#### [Required work]
Starting at the top of the entries, restate word for word each line up to and including the one with "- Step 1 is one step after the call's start".

======== Supplied material

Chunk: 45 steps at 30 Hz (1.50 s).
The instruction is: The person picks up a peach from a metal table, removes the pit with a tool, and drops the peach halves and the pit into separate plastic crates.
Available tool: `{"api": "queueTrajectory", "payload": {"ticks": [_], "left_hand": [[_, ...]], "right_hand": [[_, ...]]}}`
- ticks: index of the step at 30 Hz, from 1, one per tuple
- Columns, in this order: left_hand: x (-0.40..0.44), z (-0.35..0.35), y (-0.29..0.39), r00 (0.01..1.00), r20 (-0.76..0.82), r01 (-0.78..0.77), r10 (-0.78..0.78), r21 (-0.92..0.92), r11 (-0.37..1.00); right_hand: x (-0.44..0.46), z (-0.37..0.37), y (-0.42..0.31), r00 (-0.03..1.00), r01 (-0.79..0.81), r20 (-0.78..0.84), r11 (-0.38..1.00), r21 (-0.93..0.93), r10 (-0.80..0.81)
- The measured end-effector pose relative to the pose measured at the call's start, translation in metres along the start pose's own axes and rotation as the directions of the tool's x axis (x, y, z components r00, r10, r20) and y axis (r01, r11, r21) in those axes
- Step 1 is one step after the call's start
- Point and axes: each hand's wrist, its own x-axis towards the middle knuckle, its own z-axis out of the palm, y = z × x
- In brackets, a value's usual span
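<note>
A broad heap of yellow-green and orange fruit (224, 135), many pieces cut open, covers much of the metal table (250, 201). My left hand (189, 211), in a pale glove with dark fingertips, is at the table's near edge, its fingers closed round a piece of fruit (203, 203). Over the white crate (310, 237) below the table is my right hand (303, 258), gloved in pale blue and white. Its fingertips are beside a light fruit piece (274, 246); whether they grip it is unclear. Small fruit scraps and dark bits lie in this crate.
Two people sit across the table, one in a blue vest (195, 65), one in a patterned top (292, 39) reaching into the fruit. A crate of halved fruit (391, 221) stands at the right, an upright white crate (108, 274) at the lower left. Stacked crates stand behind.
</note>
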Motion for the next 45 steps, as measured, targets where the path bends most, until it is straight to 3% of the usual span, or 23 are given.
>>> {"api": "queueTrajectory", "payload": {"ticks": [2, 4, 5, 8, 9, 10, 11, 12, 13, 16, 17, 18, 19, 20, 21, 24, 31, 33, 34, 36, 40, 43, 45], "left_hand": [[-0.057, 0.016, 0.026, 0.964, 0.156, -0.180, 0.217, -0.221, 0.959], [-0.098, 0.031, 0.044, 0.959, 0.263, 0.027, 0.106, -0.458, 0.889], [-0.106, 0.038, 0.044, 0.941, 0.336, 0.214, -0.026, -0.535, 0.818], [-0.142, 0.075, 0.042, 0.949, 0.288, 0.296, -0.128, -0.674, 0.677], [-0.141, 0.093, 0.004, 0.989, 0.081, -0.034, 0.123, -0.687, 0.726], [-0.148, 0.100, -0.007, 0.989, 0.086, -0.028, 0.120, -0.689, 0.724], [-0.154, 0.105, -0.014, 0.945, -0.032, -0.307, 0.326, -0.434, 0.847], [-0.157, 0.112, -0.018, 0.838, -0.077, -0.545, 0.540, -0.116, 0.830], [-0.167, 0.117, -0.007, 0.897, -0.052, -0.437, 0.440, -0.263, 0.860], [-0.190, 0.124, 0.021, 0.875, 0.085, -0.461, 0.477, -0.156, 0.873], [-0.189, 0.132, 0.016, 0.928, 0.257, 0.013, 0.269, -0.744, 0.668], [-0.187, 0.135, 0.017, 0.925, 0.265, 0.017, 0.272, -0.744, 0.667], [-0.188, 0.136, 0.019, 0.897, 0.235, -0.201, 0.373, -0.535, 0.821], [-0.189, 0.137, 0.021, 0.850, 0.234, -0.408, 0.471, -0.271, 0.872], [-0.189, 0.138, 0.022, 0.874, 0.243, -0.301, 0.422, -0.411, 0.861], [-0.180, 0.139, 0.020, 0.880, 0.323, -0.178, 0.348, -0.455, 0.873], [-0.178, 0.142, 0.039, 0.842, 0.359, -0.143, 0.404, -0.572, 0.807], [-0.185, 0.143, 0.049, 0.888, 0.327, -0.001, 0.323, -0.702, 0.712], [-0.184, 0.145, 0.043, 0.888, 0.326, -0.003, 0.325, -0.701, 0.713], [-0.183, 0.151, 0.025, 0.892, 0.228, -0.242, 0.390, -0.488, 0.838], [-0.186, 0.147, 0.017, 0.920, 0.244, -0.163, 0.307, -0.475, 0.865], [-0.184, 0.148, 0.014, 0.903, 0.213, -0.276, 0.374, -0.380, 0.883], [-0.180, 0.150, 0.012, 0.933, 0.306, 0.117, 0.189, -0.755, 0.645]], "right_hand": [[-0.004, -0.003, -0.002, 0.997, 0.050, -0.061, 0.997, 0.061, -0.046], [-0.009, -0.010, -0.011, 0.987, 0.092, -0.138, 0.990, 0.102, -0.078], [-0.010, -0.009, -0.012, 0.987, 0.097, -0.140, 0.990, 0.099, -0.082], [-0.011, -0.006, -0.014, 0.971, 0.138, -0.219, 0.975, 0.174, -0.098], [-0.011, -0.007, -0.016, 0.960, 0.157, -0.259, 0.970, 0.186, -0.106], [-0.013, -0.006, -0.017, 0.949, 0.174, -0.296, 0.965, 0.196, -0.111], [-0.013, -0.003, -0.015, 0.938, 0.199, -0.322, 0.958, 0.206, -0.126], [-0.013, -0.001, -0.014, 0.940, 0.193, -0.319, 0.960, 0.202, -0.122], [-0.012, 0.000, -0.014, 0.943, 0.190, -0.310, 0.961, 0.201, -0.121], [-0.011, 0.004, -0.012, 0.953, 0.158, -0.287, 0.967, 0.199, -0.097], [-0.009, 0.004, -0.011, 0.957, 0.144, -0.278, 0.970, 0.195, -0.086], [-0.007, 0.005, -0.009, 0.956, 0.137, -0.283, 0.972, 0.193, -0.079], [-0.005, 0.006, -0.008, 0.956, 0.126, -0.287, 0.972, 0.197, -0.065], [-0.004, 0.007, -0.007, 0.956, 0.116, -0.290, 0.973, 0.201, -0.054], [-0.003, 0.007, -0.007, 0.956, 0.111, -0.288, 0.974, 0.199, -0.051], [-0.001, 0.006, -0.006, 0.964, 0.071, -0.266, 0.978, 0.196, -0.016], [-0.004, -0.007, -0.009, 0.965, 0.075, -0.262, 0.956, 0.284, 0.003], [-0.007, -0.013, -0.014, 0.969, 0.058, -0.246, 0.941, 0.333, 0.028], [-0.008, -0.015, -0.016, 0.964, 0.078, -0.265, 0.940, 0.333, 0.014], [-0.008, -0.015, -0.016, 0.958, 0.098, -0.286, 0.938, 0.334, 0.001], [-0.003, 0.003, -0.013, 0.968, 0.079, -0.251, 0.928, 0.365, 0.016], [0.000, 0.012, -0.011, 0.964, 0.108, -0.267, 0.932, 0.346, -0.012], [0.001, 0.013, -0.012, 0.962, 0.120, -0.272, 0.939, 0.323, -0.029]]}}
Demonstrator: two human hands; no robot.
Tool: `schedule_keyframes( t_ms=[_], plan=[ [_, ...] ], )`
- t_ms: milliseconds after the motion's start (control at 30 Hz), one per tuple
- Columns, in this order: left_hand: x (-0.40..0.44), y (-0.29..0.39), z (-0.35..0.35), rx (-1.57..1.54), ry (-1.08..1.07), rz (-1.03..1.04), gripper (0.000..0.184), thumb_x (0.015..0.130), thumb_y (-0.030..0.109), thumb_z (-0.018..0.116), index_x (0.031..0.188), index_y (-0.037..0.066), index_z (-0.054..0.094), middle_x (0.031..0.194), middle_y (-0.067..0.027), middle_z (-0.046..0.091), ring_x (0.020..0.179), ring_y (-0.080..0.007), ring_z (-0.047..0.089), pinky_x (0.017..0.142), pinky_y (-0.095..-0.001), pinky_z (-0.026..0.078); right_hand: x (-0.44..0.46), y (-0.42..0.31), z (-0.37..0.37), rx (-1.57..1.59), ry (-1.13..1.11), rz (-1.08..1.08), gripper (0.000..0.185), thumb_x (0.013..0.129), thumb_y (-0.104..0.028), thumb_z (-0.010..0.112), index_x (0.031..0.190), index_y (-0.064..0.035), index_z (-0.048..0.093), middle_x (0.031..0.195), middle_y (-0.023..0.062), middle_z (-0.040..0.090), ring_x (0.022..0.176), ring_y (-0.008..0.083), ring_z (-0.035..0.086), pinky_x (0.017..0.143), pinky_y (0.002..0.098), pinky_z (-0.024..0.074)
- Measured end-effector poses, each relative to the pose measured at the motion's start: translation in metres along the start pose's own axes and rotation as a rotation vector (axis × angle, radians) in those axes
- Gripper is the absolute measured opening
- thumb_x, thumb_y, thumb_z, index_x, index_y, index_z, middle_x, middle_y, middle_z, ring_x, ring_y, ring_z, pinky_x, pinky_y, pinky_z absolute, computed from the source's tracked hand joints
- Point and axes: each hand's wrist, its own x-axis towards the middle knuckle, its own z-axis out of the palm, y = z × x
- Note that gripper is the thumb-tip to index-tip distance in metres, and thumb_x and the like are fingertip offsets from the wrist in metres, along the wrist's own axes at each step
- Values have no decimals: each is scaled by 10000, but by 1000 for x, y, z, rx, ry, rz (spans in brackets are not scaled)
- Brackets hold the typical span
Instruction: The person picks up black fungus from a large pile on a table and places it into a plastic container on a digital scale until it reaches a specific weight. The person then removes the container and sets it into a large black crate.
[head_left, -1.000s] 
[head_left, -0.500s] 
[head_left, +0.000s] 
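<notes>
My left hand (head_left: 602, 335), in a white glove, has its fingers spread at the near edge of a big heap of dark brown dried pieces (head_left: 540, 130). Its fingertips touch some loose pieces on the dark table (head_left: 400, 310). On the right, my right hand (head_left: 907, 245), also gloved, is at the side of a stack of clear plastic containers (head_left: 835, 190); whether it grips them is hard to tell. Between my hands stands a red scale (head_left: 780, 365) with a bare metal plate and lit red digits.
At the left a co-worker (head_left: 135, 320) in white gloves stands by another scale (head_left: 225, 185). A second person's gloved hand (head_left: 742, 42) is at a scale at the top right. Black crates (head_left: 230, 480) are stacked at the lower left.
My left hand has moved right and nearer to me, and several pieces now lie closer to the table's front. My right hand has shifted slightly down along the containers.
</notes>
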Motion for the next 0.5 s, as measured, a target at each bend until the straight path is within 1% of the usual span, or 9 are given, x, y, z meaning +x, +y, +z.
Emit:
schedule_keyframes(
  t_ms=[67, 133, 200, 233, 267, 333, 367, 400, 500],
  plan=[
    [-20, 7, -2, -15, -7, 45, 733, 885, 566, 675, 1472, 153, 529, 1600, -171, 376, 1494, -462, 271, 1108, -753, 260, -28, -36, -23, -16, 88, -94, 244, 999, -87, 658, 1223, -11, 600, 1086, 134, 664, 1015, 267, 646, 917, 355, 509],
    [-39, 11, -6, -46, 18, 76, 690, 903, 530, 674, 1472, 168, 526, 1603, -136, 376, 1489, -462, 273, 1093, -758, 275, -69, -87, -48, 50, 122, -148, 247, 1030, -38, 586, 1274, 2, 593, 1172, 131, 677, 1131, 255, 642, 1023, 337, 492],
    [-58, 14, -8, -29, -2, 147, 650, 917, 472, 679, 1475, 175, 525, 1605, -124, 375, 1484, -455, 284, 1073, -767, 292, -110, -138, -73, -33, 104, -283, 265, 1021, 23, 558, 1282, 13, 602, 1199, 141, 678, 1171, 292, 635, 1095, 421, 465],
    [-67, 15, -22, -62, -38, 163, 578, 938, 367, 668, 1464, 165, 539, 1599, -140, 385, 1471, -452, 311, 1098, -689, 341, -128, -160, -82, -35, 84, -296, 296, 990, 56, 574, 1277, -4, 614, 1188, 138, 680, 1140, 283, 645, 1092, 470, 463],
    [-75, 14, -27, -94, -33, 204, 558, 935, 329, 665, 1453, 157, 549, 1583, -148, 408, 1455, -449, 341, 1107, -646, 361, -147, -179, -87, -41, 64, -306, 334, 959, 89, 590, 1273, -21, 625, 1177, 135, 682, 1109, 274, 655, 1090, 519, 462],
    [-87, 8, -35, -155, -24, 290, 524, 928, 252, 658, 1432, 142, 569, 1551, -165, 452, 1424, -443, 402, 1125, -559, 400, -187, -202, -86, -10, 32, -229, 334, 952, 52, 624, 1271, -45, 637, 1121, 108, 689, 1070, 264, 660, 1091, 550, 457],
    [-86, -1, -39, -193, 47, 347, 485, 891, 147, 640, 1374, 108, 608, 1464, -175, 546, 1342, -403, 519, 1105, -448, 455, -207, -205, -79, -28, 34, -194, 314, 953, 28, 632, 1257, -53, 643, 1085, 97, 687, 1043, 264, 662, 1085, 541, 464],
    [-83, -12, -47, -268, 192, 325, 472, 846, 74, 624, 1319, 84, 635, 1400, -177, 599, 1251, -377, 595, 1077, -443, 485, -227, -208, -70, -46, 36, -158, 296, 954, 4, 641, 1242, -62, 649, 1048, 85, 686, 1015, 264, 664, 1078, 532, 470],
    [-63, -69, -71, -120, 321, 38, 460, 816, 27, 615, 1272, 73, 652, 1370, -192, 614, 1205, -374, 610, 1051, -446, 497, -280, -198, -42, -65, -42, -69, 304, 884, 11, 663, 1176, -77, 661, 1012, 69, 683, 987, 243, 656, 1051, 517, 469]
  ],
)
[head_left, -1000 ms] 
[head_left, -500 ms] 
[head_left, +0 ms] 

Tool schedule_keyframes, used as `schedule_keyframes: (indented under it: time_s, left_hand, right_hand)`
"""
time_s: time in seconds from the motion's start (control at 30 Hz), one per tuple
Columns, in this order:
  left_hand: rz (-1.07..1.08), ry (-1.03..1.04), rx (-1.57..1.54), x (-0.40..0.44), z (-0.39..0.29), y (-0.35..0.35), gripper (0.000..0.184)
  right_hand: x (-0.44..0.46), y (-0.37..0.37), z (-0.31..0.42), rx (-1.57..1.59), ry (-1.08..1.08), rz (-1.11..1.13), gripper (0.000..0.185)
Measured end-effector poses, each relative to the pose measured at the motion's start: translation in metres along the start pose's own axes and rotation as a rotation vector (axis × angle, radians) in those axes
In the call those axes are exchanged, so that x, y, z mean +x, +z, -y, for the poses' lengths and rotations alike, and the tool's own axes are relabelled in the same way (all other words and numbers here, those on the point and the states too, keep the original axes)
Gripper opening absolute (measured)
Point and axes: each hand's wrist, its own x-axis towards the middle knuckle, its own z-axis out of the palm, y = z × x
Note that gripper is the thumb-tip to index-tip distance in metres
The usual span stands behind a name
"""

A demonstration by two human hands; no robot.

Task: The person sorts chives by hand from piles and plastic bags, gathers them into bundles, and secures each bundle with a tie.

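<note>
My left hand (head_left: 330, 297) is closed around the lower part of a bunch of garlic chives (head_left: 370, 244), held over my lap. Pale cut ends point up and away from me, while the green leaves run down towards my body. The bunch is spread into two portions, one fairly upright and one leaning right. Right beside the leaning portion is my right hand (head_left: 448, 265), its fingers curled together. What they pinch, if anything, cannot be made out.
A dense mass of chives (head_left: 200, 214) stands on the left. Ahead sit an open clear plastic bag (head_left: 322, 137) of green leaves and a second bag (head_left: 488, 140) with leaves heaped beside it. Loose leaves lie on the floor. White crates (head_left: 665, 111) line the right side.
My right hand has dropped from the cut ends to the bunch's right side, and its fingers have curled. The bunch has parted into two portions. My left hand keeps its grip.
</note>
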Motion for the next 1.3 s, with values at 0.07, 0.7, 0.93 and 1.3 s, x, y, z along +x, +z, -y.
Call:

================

#### [Task answer]
Chunk: 45 steps at 30 Hz (1.50 s).
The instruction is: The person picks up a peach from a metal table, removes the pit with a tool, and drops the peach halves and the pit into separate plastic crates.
Available tool: `{"api": "queueTrajectory", "payload": {"ticks": [_], "left_hand": [[_, ...]], "right_hand": [[_, ...]]}}`
- ticks: index of the step at 30 Hz, from 1, one per tuple
- Columns, in this order: left_hand: x (-0.40..0.44), z (-0.35..0.35), y (-0.29..0.39), r00 (0.01..1.00), r20 (-0.76..0.82), r01 (-0.78..0.77), r10 (-0.78..0.78), r21 (-0.92..0.92), r11 (-0.37..1.00); right_hand: x (-0.44..0.46), z (-0.37..0.37), y (-0.42..0.31), r00 (-0.03..1.00), r01 (-0.79..0.81), r20 (-0.78..0.84), r11 (-0.38..1.00), r21 (-0.93..0.93), r10 (-0.80..0.81)
- The measured end-effector pose relative to the pose measured at the call's start, translation in metres along the start pose's own axes and rotation as the directions of the tool's x axis (x, y, z components r00, r10, r20) and y axis (r01, r11, r21) in those axes
- Step 1 is one step after the call's start

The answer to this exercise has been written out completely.